In the second chapter he proceeds to explain the technification of the lifeworld as the essential project of modern times. This project goes beyond Weberian rationalization, which still concerned the efficiency of means, to transform the human self-relation and the very meaning of nature. It extends to social institutions, as well as to natural conditions, and everywhere alters meanings, as well as carrying out functions. Böhme gives a number of examples of the cultural impact of technology, such as the separation of sexuality from reproduction. The outcome is dispiriting, “the splitting off of instrumentally rational action from a humanly fulfilling life” (39). But Böhme is not completely pessimistic. He understands that technological advance has had emancipatory consequences and could have far more in the future. This chapter, like the others, contains several more essays loosely related to this basic theme. But for reasons of space I will skip to the next chapters.

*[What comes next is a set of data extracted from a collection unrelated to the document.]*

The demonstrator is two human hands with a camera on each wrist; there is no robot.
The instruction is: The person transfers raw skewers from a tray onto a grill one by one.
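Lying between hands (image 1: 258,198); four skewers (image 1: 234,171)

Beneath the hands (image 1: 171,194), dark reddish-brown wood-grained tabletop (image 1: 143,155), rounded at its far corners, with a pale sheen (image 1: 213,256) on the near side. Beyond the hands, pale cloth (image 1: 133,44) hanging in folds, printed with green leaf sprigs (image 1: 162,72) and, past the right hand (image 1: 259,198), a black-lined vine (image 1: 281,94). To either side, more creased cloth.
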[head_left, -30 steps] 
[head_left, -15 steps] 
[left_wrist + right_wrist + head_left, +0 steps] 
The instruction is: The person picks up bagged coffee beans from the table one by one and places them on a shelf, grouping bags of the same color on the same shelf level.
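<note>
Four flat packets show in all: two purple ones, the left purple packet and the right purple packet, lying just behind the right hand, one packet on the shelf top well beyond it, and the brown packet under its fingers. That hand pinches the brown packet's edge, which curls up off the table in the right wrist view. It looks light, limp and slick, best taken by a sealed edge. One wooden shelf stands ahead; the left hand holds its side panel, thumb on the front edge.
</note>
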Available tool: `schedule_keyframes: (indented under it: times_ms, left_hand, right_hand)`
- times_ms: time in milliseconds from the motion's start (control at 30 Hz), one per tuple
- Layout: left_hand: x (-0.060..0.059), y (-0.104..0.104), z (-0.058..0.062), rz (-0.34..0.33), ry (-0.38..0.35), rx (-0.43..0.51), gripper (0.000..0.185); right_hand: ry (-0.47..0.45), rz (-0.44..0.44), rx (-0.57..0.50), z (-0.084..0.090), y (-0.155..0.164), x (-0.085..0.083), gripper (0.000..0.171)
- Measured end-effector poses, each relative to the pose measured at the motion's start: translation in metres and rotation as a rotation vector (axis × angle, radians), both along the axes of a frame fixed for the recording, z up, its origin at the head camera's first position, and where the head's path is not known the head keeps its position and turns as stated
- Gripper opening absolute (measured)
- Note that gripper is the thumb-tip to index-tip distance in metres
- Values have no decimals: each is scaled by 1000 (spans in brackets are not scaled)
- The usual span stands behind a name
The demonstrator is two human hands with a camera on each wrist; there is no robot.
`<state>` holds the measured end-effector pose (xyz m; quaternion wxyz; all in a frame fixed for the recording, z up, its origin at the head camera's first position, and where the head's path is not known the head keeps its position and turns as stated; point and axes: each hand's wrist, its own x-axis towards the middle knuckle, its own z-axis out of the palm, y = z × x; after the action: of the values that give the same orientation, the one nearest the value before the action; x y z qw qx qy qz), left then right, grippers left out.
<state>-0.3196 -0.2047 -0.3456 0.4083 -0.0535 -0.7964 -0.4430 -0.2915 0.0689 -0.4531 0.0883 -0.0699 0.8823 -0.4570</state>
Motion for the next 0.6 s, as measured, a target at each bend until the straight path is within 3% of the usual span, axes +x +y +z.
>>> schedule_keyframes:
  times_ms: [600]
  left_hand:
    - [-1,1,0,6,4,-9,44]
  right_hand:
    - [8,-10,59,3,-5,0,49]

In chapter three Böhme ingeniously complicates our picture of technology by considering the history of our understanding of and uses for mechanical devices. Until modern times, technical activity was directed at least as much toward amusement as toward production. The exclusive focus on production characterizes only a short phase in the history of technology, a phase ending now as technical gadgetry becomes a focus of attention and a mighty economic engine. Consumer society introduces a new spirit that in fact recapitulates in a different environment many traditional attitudes toward technology.

In the chapter on the technification of human relations, Böhme shows that technology is so deeply implicated in human life that “technological action is always already social action” (112). Thus it is not correct to view society as standing in a relation to technology: society is technological through and through. And the reverse is true: technology is created not only in conformity with natural law, but also under social norms. The implications of this view for philosophical anthropology are far reaching. One can no longer define the human ahistorically because as technology changes so do the humans who use it. Böhme next proceeds to trace the transformations undergone by such basic anthropological categories as perception and the body.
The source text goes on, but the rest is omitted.